孔子という人は、逆境に育った人である。幼い時に父を失い、小さいときから生活の苦労に耐え、貧乏暮らしの辛さ、苦しさをつぶさになめながら成長した。このことばには、そういう人物の実感がこめられている。
子供は自分の環境を選べない
大人と違って、子供は自分で環境を変えることは難しいです。与えられた環境でもがくことが小学生においては大切なことだと思います。子供の頑張りに応えるのが親の役目だと思います。親が子供に頑張らせるというのは、現代においてはしばしばあることかもしれません。
大人になってより良い環境に身をおくためには、少年期の教育はとても大切であることが大切です。孔子のように幼い時に辛い経験を大人になって活かすことで、君子として存在することができるのかもしれません。
恵まれた環境でハングリー精神が培われにくいわけ
この言葉にある「富て驕るなきは易し」というように、恵まれた環境では『少し自制をきかせたら良い』という。つまり、自制をきかせる機会が少ないことが精神力を鍛える機会を阻害しているとも解釈できます。
私としては、苦しいことに耐え忍ぶことで自制心を鍛えることができると思っています。成長する過程において、困難という壁に立ち向かう機会は多分にあります。その壁ひとつひとつ乗り越えていく必要があります。その壁を多く乗り越えた人間が、大成する人物だと思います。
困難の種類はさまざま
小学生のサッカー指導の現場にいると、いじめに関する話も耳にします。そういった人間関係のトラブルは非常にデリケートな問題になると思います。そういった経験が将来活きると安易に言葉をかけることも無責任にもなります。
「なんで自分だけ」と考えるのが人情の自然だと思います。
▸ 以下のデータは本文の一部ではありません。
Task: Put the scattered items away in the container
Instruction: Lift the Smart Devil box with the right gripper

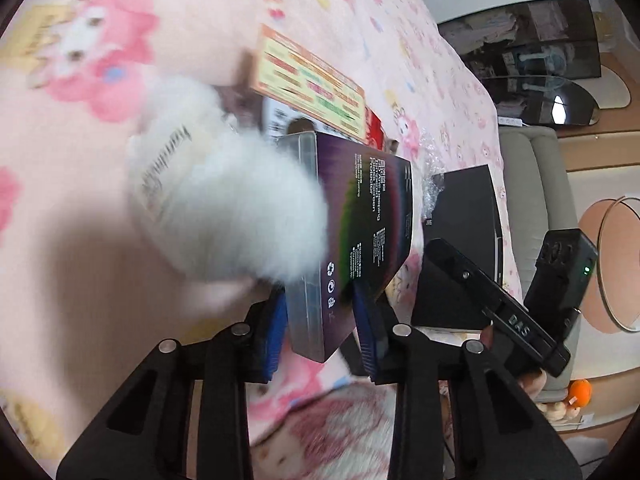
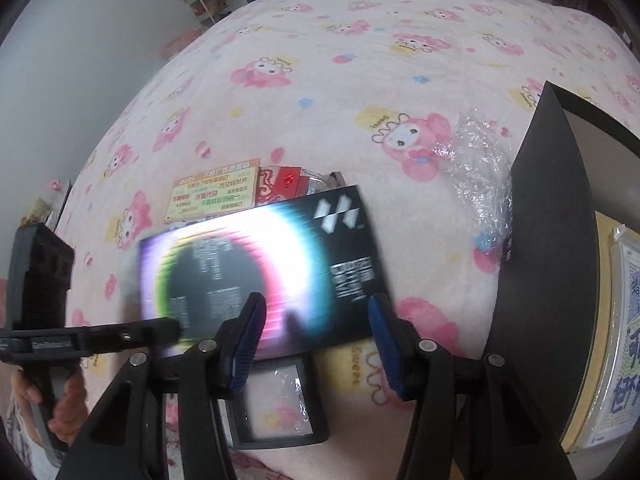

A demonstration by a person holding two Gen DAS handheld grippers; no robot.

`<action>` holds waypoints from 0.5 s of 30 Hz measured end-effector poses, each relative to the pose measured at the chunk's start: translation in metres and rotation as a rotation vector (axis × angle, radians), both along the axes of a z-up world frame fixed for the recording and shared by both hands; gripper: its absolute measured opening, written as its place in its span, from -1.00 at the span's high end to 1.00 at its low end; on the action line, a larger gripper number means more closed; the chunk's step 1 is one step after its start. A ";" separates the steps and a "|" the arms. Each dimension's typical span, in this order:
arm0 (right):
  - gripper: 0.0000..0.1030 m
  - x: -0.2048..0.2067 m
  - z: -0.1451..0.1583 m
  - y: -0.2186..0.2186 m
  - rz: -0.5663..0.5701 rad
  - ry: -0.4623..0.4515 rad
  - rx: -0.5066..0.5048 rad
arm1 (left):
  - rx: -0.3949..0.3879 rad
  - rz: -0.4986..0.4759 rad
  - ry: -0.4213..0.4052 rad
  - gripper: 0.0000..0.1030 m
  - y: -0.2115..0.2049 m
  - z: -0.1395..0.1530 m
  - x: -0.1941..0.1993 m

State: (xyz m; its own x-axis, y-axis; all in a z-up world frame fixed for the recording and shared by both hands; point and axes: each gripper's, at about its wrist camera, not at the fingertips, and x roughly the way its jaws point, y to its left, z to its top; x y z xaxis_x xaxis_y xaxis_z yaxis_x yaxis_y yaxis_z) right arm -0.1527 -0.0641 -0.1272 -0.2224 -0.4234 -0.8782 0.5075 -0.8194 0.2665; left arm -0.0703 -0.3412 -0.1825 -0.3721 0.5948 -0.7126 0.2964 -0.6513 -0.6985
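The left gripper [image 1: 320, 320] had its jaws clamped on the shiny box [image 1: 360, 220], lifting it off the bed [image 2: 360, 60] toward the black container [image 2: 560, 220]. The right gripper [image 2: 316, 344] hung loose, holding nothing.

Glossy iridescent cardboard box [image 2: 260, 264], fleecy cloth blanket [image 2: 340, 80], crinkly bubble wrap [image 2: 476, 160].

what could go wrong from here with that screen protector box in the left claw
1. The left claw grips the screen protector box only by its near corner, so it may pivot or slip out.
2. White fluffy stuff sits against the box and might get dragged along.
3. The black container stands off to the side with crumpled plastic wrap against it; the box could snag the wrap on the way in.
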 end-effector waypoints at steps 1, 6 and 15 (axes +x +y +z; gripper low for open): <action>-0.01 0.002 -0.002 -0.001 0.004 0.003 0.001 | -0.001 0.003 -0.009 0.38 -0.002 0.001 0.003; -0.02 -0.001 -0.010 0.001 -0.029 -0.014 0.007 | -0.081 0.009 -0.040 0.30 0.002 0.000 0.002; -0.18 -0.004 -0.035 -0.002 -0.003 -0.124 -0.014 | -0.136 0.054 -0.046 0.17 0.007 -0.002 -0.015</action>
State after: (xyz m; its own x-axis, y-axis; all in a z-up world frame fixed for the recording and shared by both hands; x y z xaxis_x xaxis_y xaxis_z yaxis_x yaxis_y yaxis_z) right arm -0.1568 -0.0661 -0.1621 -0.1134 -0.4354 -0.8931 0.4673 -0.8166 0.3388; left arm -0.0854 -0.3346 -0.1846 -0.3660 0.4715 -0.8024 0.3631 -0.7215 -0.5896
しかし、この困難にどのように立ち向かっていくかが大切だと思います。
失敗とは転ぶことではなく、起きあがらないことである。
メアリー・ピッグフォード
目の前に壁にある場合、その道を前に進むためには乗り越える手段もあれば避ける手段もあります。大事なことは転んでも起き上がり、また前に進んでいくことです。
各人与えられる環境は違います。しかし、目的とする場所は同じ場合もあります。その環境において生じる人情の自然にさからって生きていくことも大切なのかもしれません。